We will soon hear from Secretary Azar on the policy ideas in the blueprint. It will be important to understand how the policies in the blueprint would impact not only the list price but patient access, beneficiary premiums and other cost-sharing, as well as innovation. As the vast majority of the blueprint’s policies are in the jurisdiction of the Finance Committee, this engagement with the secretary will inform how we move forward.
Before I conclude my opening remarks, I must say that I suspect that some of my colleagues may want to talk about other pressing issues that touch on HHS’s jurisdiction. To head off just one such issue, I have made my position on the situation at our Southern border known—we must keep families together as we work to avoid illegal border crossings. We also need to ensure that children who have been separated from their parents are reunited, and I know the Secretary is working aggressively to do so.
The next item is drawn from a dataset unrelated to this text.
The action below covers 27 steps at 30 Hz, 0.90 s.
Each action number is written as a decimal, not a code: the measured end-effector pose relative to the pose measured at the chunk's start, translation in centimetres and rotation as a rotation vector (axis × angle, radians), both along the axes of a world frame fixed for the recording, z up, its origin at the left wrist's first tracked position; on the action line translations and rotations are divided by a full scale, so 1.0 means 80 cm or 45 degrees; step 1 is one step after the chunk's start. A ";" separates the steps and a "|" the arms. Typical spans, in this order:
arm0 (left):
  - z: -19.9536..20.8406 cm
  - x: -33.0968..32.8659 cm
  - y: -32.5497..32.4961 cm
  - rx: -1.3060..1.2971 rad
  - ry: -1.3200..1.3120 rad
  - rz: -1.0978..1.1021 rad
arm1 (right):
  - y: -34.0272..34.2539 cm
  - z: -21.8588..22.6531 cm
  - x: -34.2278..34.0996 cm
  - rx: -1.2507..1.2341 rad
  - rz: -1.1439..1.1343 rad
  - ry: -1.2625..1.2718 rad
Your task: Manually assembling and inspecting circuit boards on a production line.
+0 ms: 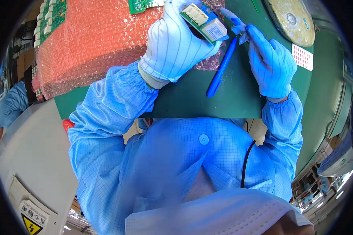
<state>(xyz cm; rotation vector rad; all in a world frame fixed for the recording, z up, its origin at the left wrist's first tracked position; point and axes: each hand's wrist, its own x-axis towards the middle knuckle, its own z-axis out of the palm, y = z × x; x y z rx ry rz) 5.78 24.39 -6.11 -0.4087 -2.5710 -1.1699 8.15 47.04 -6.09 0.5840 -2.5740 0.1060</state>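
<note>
My left hand [172, 47], in a white striped glove, is closed around a small green circuit board [202, 27]. The board carries a row of white connectors, a white labelled block and a blue part. To the right, my gloved right hand [272, 62] has its thumb and index finger pinched together. At its fingertips is a crumpled, blue-stained whitish piece [237, 26], whose kind I cannot make out. Between the hands a blue marker pen [222, 69] slants on the green mat, its upper end close to that piece. Blue stains show on the right glove.
Pink bubble wrap [94, 43] covers the left of the green work mat [184, 98]. Further circuit boards [53, 15] lie at the far left, with another board [145, 4] at the back. At right are a round worn stone-like disc [292, 19] and a red-marked label sheet [302, 57].
</note>
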 end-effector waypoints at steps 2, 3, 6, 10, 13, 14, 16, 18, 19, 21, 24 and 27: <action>-0.009 -0.001 -0.002 0.034 0.089 -0.017 | 0.004 0.000 -0.002 -0.111 0.073 -0.075; -0.006 -0.001 -0.001 0.041 0.085 -0.008 | 0.003 -0.001 -0.003 -0.104 0.082 -0.080; 0.000 -0.001 -0.001 0.082 -0.051 0.022 | 0.000 0.000 -0.002 -0.122 0.124 -0.007; -0.041 -0.023 -0.001 0.293 0.337 -0.145 | -0.001 -0.003 -0.004 -0.092 0.115 -0.050; -0.061 -0.042 0.004 0.166 0.965 -0.148 | -0.007 -0.003 -0.008 -0.042 0.108 -0.066; -0.063 -0.044 0.005 0.091 1.027 -0.163 | -0.012 0.000 -0.009 -0.023 0.100 -0.083; -0.017 -0.019 0.000 0.090 0.644 -0.219 | -0.020 0.009 -0.010 0.025 0.075 -0.126; -0.013 -0.058 0.015 0.487 0.949 -0.402 | -0.023 0.011 -0.011 0.071 0.096 -0.149; -0.021 -0.046 0.010 0.493 0.951 -0.402 | -0.019 0.007 -0.007 0.077 0.094 -0.148; -0.007 -0.005 -0.004 0.188 -0.016 -0.167 | -0.006 0.000 0.002 0.092 0.075 -0.113; -0.009 -0.004 -0.003 0.274 0.005 -0.216 | -0.006 0.001 0.004 0.065 0.091 -0.049; -0.062 -0.043 0.001 0.332 0.947 -0.250 | -0.019 0.019 0.002 0.053 0.054 -0.141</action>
However, my experience tells me that our time at this hearing will be best spent discussing the issues we all have prepared for weeks to talk about with Secretary Azar. After all, the cost, innovation and availability of prescription drugs is a deeply important and often life-or-death issue for millions of our constituents each day. My hope is that we can all take advantage of the opportunity before us today and stay focused on the agreed upon subject matter of this hearing.